Nor is much attention paid to the other racialized dimensions of Michigan’s admissions policy that favor whites. The preference given to the children of alumni (including, incidentally, Patrick Hamacher, one of the plaintiffs challenging Michigan) disproportionately benefits whites, as does the enhancement given for candidates from Michigan’s predominantly white Upper Peninsula, and the points awarded based on the quality of the candidate’s high school and curriculum.

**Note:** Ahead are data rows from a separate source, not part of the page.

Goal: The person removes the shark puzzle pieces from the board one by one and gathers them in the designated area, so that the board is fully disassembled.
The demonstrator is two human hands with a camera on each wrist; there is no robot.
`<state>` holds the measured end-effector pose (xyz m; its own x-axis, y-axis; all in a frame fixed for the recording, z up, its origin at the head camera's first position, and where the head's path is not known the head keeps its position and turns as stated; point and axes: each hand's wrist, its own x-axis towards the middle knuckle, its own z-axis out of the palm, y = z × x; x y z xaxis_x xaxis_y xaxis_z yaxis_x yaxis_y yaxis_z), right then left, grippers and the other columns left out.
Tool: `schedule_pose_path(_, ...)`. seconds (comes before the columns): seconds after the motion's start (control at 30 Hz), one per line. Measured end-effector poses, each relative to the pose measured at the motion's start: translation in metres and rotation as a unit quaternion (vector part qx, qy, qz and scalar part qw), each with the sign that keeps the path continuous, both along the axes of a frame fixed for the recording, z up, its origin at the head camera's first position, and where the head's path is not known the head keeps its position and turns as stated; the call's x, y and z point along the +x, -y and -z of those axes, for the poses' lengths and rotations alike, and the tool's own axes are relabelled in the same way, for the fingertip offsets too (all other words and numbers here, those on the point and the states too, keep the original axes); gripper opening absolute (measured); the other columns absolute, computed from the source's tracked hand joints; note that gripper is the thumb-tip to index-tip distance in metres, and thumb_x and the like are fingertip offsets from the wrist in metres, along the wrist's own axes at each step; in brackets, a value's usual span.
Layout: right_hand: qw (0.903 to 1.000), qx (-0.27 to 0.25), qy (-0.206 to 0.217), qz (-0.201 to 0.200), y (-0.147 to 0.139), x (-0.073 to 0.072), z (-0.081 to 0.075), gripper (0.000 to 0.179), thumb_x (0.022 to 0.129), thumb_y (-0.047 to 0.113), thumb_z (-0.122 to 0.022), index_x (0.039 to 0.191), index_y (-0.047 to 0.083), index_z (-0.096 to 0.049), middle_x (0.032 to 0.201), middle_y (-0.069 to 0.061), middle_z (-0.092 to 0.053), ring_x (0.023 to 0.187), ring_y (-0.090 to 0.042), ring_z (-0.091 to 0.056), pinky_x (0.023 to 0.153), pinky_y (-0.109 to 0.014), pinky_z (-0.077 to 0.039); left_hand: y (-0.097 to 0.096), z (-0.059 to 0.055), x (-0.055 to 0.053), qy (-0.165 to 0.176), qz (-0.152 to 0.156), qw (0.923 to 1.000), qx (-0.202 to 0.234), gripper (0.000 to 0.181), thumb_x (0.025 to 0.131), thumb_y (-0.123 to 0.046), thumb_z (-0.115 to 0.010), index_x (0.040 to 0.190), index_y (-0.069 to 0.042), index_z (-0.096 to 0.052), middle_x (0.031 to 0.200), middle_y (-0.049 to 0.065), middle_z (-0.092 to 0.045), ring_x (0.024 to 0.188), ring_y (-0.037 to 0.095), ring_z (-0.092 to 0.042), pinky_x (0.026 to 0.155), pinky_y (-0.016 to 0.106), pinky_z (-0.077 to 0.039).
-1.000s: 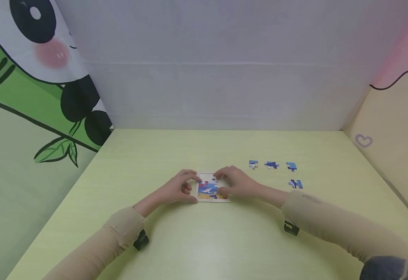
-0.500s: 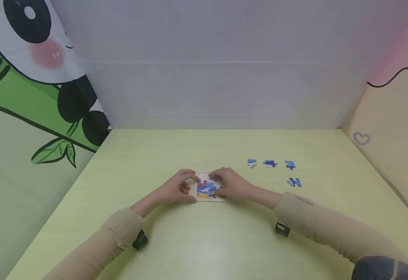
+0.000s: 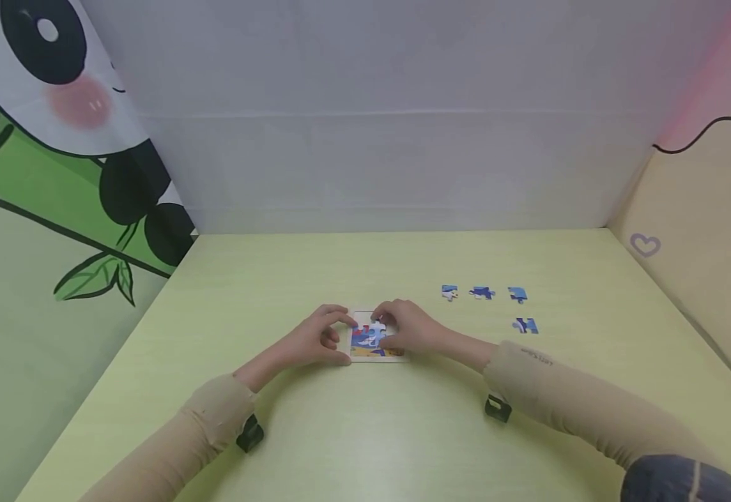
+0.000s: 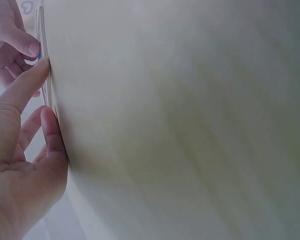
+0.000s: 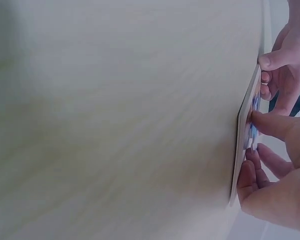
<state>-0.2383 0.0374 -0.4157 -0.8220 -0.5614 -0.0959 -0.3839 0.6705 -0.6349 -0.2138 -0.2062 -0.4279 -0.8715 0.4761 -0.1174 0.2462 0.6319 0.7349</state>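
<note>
A small jigsaw puzzle tray (image 3: 371, 360) with a pale border lies on the table, partly filled with a blue, red and yellow picture. My left hand (image 3: 317, 337) holds its left side, index finger at the upper edge and thumb at the lower left corner. Over the tray, my right hand (image 3: 417, 328) pinches a light blue puzzle piece (image 3: 379, 330) between thumb and index finger. The right wrist view shows that thumb and forefinger (image 5: 270, 156) close over the tray's picture. The tray's right part is hidden beneath the right hand.
Several loose puzzle pieces lie to the right: a blue-and-white piece (image 3: 449, 292), a dark blue piece (image 3: 482, 293), a light blue piece (image 3: 518, 294) and a striped blue piece (image 3: 525, 325). Behind the pale table (image 3: 277, 272) stands a grey wall (image 3: 365, 167).
My right hand has shifted slightly left over the tray, and the light blue piece now shows tilted between its fingers. My left hand keeps its place at the tray's left side.
</note>
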Motion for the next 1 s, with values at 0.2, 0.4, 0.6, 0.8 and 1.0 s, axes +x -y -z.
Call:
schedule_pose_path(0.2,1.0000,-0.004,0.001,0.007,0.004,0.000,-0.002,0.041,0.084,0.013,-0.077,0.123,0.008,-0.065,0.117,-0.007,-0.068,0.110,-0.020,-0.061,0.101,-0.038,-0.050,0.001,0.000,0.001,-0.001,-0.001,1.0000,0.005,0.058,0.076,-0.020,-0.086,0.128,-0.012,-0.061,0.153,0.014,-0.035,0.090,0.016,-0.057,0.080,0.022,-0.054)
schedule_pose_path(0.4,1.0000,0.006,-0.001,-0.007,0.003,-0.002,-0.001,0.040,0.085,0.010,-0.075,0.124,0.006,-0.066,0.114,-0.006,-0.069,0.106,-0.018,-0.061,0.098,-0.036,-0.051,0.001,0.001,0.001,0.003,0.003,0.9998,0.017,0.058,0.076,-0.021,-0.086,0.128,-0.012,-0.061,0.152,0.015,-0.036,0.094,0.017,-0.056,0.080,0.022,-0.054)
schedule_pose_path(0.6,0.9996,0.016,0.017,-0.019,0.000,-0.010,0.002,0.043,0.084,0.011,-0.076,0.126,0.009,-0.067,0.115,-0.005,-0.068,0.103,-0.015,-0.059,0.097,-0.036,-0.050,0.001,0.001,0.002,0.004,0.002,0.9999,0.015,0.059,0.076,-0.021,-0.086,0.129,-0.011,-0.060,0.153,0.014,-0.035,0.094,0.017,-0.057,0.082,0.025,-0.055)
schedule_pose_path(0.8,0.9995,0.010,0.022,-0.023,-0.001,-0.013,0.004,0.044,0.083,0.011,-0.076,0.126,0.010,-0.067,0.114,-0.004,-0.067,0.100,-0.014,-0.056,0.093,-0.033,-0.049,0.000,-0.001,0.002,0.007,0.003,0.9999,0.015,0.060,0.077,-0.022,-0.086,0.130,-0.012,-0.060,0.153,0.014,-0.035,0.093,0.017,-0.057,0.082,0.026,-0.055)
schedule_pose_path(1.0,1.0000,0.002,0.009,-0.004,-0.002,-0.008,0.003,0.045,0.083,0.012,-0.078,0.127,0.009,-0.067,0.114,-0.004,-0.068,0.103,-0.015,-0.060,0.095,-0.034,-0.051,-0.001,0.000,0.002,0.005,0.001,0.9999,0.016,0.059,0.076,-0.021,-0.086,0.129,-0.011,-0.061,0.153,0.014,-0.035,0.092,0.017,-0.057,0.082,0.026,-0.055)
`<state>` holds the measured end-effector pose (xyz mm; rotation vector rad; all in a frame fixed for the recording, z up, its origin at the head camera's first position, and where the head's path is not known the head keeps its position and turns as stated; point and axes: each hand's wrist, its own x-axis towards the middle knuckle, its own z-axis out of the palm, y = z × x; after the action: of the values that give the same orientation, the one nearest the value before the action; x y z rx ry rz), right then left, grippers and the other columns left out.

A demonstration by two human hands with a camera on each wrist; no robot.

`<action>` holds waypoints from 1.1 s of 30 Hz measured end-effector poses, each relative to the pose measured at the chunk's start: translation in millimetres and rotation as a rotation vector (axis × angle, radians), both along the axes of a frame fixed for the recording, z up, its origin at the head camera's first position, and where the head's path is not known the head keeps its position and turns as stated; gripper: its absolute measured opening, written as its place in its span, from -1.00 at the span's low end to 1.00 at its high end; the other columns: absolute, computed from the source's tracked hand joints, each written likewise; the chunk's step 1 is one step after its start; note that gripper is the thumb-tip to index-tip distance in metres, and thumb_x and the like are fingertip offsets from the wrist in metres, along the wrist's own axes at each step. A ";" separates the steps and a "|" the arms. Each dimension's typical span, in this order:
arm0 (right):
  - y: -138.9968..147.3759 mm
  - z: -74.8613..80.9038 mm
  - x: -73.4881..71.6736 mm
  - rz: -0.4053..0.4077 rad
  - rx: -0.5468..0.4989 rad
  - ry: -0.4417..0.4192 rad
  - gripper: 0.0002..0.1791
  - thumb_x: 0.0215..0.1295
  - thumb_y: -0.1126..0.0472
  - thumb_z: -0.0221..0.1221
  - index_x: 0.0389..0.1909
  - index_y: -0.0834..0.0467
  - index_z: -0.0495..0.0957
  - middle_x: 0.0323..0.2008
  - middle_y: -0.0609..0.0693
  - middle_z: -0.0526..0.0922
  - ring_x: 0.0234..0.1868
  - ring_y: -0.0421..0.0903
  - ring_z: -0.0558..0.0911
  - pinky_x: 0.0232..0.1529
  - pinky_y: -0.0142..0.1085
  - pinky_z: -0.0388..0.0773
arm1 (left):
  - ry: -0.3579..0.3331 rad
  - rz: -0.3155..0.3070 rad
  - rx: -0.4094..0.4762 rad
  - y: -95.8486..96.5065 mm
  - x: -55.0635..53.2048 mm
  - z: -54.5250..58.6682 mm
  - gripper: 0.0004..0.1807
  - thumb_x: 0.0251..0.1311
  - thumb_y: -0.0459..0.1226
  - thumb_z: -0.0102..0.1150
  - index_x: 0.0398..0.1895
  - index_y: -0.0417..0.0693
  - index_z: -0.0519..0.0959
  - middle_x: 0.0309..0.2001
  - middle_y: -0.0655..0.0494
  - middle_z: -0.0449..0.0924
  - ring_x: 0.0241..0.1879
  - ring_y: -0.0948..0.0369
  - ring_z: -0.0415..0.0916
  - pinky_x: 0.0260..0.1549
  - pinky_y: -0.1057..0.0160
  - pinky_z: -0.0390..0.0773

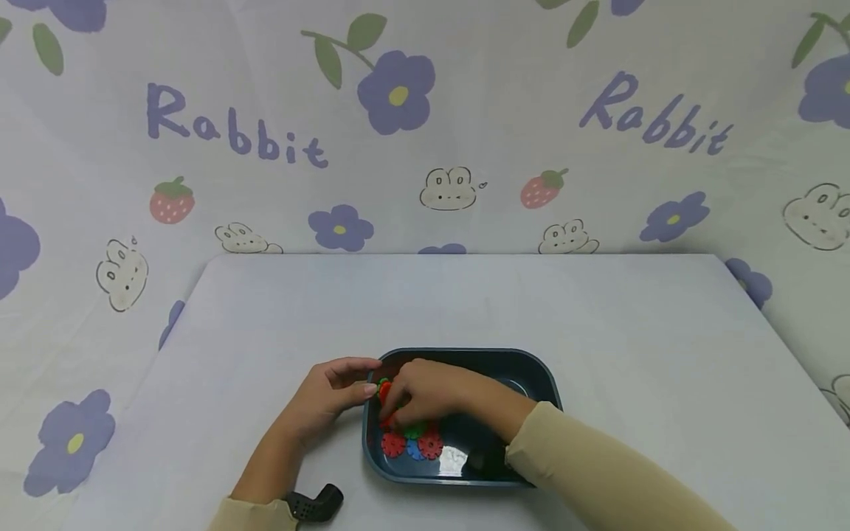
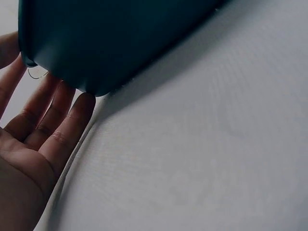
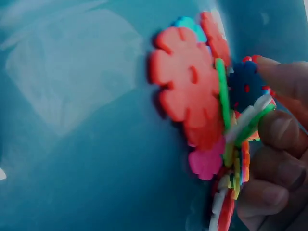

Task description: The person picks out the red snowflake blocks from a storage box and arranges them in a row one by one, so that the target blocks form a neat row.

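A dark blue-green plastic tray (image 1: 465,483) lies on the white tabletop. At its left end sits a cluster of flower-shaped plastic discs, among them a red disc (image 3: 187,77), a pink disc (image 3: 207,161) and a dark blue disc (image 3: 245,84). My right hand (image 1: 432,387) reaches down into that cluster with curled fingers. In the right wrist view, its thumb and fingers pinch a white disc (image 3: 248,118) and a green disc (image 3: 255,124). My left hand (image 1: 325,394) rests against the tray's left end, thumb at the rim and the other fingers extended along the outer wall.
A black wrist-worn device (image 1: 315,505) sits on the left wrist. The right forearm's beige sleeve (image 1: 598,461) crosses the tray's right front corner. Behind the white tabletop (image 1: 465,302) hangs a cloth (image 1: 498,96) printed with flowers and rabbits.
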<state>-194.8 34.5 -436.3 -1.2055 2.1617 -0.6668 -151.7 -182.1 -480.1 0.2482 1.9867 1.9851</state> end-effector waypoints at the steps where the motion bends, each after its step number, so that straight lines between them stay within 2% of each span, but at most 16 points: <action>1: 1.2 0.3 -0.6 -0.003 -0.023 -0.019 -0.85 0.26 0.16 0.28 -0.20 0.01 0.78 -0.39 -0.27 0.71 -0.43 -0.37 0.53 -0.35 -0.52 0.55 | -0.004 0.004 -0.002 0.0 0.0 -0.2 -0.52 0.20 -0.31 0.32 0.19 -0.25 0.53 0.11 -0.16 0.60 0.01 0.23 0.61 -0.05 0.30 0.62; 7: 7.2 7.2 -4.3 -0.037 -0.124 -0.168 -0.88 0.28 0.17 0.28 -0.24 0.04 0.77 -0.44 -0.26 0.69 -0.42 -0.36 0.55 -0.32 -0.46 0.56 | -0.014 0.026 -0.017 0.8 0.8 0.3 -0.52 0.18 -0.29 0.34 0.18 -0.23 0.54 0.10 -0.15 0.61 0.01 0.22 0.61 -0.03 0.30 0.61; 11: 10.3 14.7 -6.7 -0.068 -0.172 -0.188 -0.90 0.27 0.10 0.31 -0.29 0.00 0.75 -0.40 -0.23 0.66 -0.36 -0.29 0.57 -0.28 -0.41 0.59 | -0.011 0.036 -0.030 1.2 2.2 2.3 -0.51 0.16 -0.28 0.35 0.17 -0.22 0.55 0.10 -0.15 0.61 0.02 0.23 0.61 -0.02 0.31 0.60; 16: 17.4 31.7 -15.8 -0.151 -0.229 -0.191 -0.88 0.31 0.08 0.27 -0.26 0.01 0.71 -0.42 -0.03 0.70 -0.48 -0.03 0.61 -0.41 -0.25 0.64 | -0.008 0.038 -0.045 2.1 2.3 4.2 -0.51 0.15 -0.27 0.36 0.17 -0.21 0.56 0.11 -0.15 0.61 0.02 0.23 0.60 -0.03 0.32 0.60; 21: 35.8 55.8 -37.6 -0.324 -0.312 -0.236 -0.76 0.31 0.19 0.27 -0.03 0.13 0.67 -0.37 0.12 0.73 -0.47 0.04 0.70 -0.35 -0.14 0.71 | 0.008 0.025 -0.043 4.7 1.4 4.7 -0.52 0.17 -0.28 0.34 0.16 -0.24 0.56 0.10 -0.20 0.61 0.02 0.17 0.60 -0.03 0.32 0.59; 25: 61.1 73.3 -59.6 -0.507 -0.356 -0.242 -0.65 0.25 0.23 0.32 0.07 0.13 0.64 -0.21 0.14 0.72 -0.31 0.04 0.75 -0.21 -0.15 0.71 | 0.015 0.025 -0.055 5.9 1.2 3.6 -0.54 0.17 -0.28 0.35 0.15 -0.23 0.57 0.09 -0.21 0.60 -0.01 0.19 0.60 -0.04 0.32 0.60; 29: 91.0 82.0 -80.8 -0.667 -0.320 -0.174 -0.52 0.14 0.20 0.40 0.13 0.06 0.61 -0.06 0.09 0.65 -0.12 0.03 0.70 -0.10 -0.18 0.69 | 0.013 0.029 -0.064 5.3 0.8 2.0 -0.53 0.16 -0.26 0.36 0.15 -0.22 0.57 0.09 -0.20 0.60 -0.01 0.19 0.60 -0.04 0.33 0.60; 33: 121.2 79.8 -99.9 -0.774 -0.248 -0.143 -0.44 0.12 0.20 0.42 0.19 0.04 0.58 -0.01 0.09 0.62 -0.03 0.03 0.63 -0.06 -0.22 0.67 | 0.010 0.039 -0.074 3.8 1.1 1.1 -0.53 0.17 -0.26 0.35 0.15 -0.22 0.56 0.10 -0.20 0.60 0.00 0.17 0.60 -0.04 0.33 0.60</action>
<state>-294.8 155.7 -356.4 -0.3580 2.4450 -1.3198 -150.6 -178.3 -479.0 0.2045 2.0815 1.9328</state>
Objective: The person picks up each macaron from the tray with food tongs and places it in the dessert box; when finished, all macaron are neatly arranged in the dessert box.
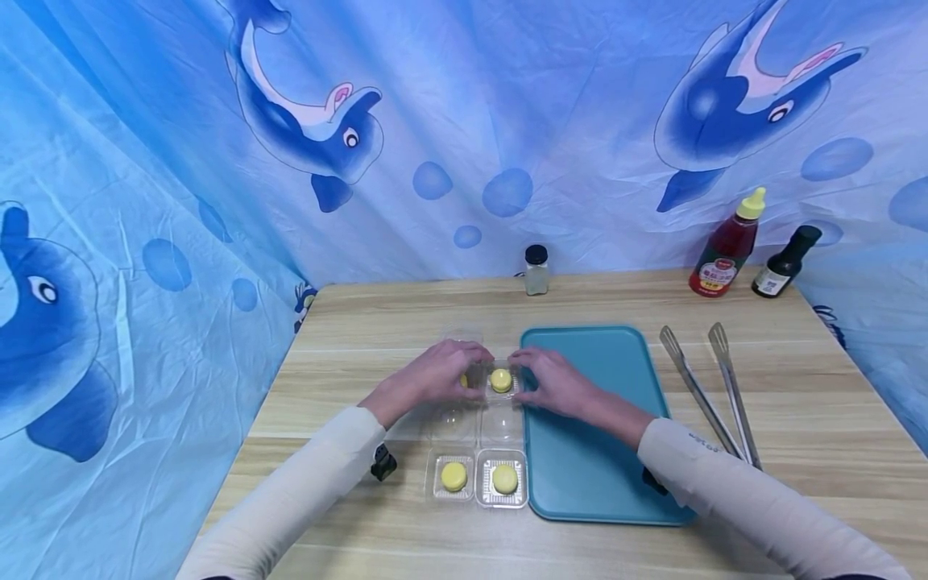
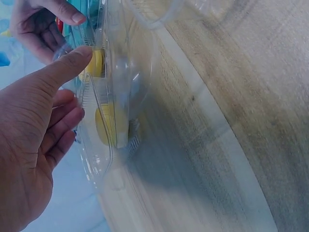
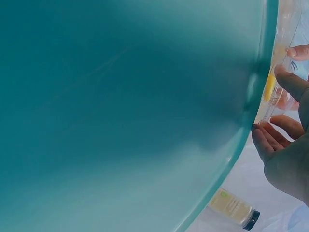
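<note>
Between both hands is a clear plastic box [image 1: 500, 393] holding a yellow macaron [image 1: 501, 380]. My left hand [image 1: 444, 370] grips its left side, thumb nearer me and fingers at the far edge. From the other side my right hand [image 1: 554, 385] holds the right edge the same way, over the tray's rim. Another yellow macaron [image 2: 111, 125] in clear plastic shows beside the left hand in the left wrist view, mostly hidden by that hand in the head view. Nearer me sit two open clear boxes, left [image 1: 441, 491] and right [image 1: 502, 501], each with a yellow macaron.
A teal tray [image 1: 594, 483] lies right of the boxes, under the right forearm. Metal tongs [image 1: 699, 395] rest beyond it. Along the back stand a small black-capped jar [image 1: 536, 274], a red sauce bottle [image 1: 723, 254] and a dark bottle [image 1: 783, 266]. A dolphin-print curtain [image 1: 464, 97] hangs behind.
</note>
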`<control>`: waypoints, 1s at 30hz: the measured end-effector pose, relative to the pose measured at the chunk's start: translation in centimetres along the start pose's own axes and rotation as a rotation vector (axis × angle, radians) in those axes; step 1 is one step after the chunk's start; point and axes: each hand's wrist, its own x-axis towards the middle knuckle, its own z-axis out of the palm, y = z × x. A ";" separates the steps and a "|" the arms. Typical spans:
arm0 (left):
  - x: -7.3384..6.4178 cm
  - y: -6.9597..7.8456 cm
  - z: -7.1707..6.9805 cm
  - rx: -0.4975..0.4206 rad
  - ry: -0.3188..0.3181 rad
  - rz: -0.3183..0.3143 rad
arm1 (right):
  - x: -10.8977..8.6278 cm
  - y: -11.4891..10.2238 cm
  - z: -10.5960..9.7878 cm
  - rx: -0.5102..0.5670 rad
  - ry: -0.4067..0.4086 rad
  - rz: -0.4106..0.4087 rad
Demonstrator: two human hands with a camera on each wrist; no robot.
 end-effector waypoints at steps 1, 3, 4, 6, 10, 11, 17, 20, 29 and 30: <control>0.0 0.1 0.0 0.002 -0.004 -0.001 | 0.0 0.0 0.0 0.001 -0.004 0.003; 0.0 0.2 -0.1 0.009 -0.010 -0.002 | 0.0 -0.1 0.0 -0.003 -0.011 0.007; 0.0 0.2 -0.1 0.012 -0.012 -0.004 | 0.0 -0.1 0.0 -0.003 -0.014 0.007; 0.0 0.3 -0.1 0.018 -0.015 -0.005 | 0.1 -0.1 0.0 -0.001 -0.016 0.006; 0.1 0.4 0.0 0.041 -0.019 -0.005 | 0.2 0.0 0.0 -0.004 -0.015 0.002; 0.1 0.4 0.0 0.047 -0.020 -0.006 | 0.2 -0.1 0.0 -0.003 -0.015 0.003; 0.3 0.5 0.0 0.079 -0.027 -0.011 | 0.1 -0.3 0.0 -0.003 -0.017 0.008; 0.2 0.5 -0.1 0.082 -0.030 -0.008 | 0.2 -0.1 -0.1 -0.005 -0.029 0.004; 0.1 0.5 -0.9 0.078 -0.053 0.005 | 0.3 0.2 -0.6 0.048 -0.063 0.034; 0.0 0.5 -1.1 0.073 -0.053 0.003 | 0.3 0.2 -0.7 0.058 -0.064 0.042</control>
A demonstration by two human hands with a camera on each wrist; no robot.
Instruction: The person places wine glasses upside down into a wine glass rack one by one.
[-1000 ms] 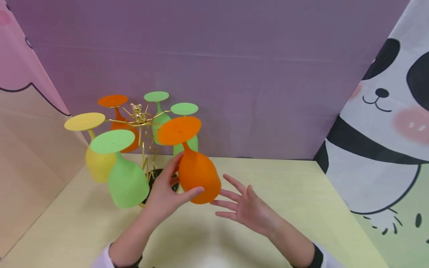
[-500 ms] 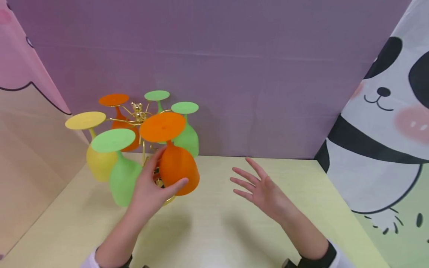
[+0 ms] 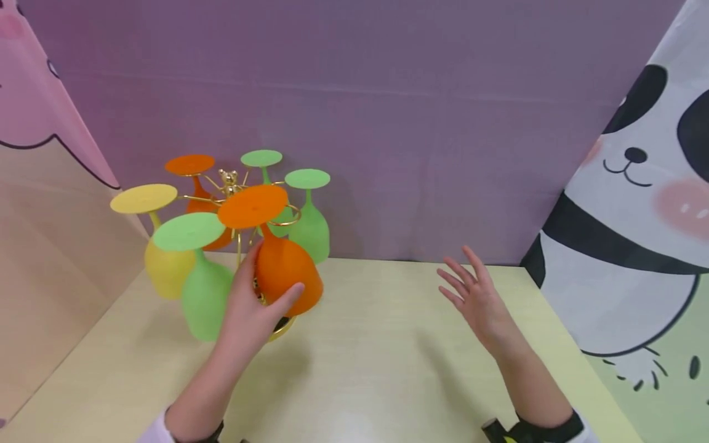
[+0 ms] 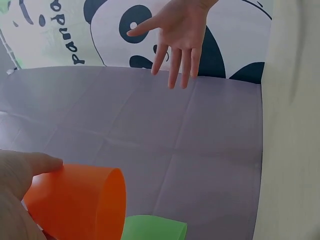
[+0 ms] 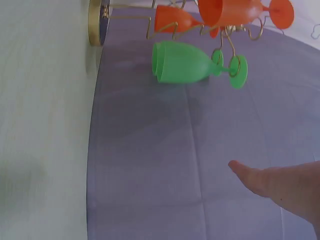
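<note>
My left hand [image 3: 246, 314] grips an upside-down orange goblet [image 3: 288, 274] by its bowl, thumb on the near side, the other fingers mostly hidden behind it. The goblet tilts, with its round foot uppermost, beside an open gold hook [image 3: 293, 219] of a gold wire rack. In the left wrist view the thumb lies on the orange bowl [image 4: 75, 200], whose mouth faces right. Well off to the right, my right hand [image 3: 482, 301] is raised with fingers spread, holding nothing. Only part of that hand shows in the right wrist view.
From the rack, topped by a gold bear [image 3: 229, 179], hang a yellow goblet [image 3: 166, 267], a second orange goblet [image 3: 196, 206] and green goblets, one [image 3: 205, 301] at the front left. Its round base [image 3: 285, 329] stands on the pale table [image 3: 365, 369]. A purple cloth [image 3: 421, 154] backs the table.
My left hand has carried the orange goblet leftward to the rack, the move slowing in the last half second. My right hand has drawn away to the right, its fingers still spread.
</note>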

You knew it had to come sooner or later, and here it is: the inevitable Invidious Ubiquitous Non Sequitur. A policy that “disproportionately benefits whites,” such as legacy preferences or preferences to residents of the “predominantly white” Upper Peninsula, is now “racialized” and presumably discriminatory. But one that overtly gives preferences to minorities, that benefits minorities only and not disproportionately, is not discriminatory. (Hello! Orwell, are you watching this?) The underlying “principle”? If any kind of discrimination is acceptable, racial discrimination is acceptable.
Opponents of affirmative action have spent the past two weeks repeating what seems to be their main, patronizing argument: that race-neutral admissions are better for racial minorities because affirmative action stigmatizes its beneficiaries as inferior (while at the same time denying their own agency in perpetuating such stereotypes). But the “stigma” is one-sided. It isn’t applied to legacy admits; and it isn’t applied to white Anglo Saxon Protestant men admitted to universities before the 1970s. Until affirmative action kicked in, these groups had a virtual lock on admissions at selective institutions because white women, blacks, Asians, and Latinos were either excluded from selective institutions altogether or were admitted in token numbers. Yet one never hears that this de facto affirmative action has “stigmatized” white males.
Again, this simply isn’t true. At most elite campuses legacies are widely recognized as having been admitted under lower standards than everyone else (except preferentially admitted minorities).
The tragic irony is that the 14th Amendment, the basis of the Michigan lawsuit, was conceived to rectify the enormous burdens of African-Americans who had just emerged from slavery. Now it has been twisted into a weapon against policies that have modestly uplifted blacks and other racial minorities. The Supreme Court’s jurisprudence no longer recognizes the difference between policies that benefit and those that harm historically oppressed groups.
Here we go again with groups. Insofar as the above is true, it’s because the principle embodied in the 14th Amendment is that the entire society, including especially “oppressed groups,” benefit when “no person” can be discriminated against because of race. I don’t think there can be any dispute about that, or about the fact that the Supreme Court has consistently held that the anti-discrimination principle applies to everyone, not simply the group whose oppression gave rise to the 14th Amendment. Ms. Boddie obviously wishes that weren’t so, but wishing doesn’t make it so.
It is unfortunate that so much energy has been spent trying to eradicate programs that seek to bridge the abyss between this country’s promise of opportunity and the depressing reality that we still live in a society in which one’s life chances, opportunities, and experiences are significantly shaped by race.
What exactly is “this country’s promise of opportunity”? I believe it is the promise that every person will have an equal opportunity “without regard to race, creed, color, or national origin,” as stated in the executive orders on affirmative action issued by both President Kennedy and President Johnson.
Ms. Boddie and the NAACP/LDF quite obviously believe something else.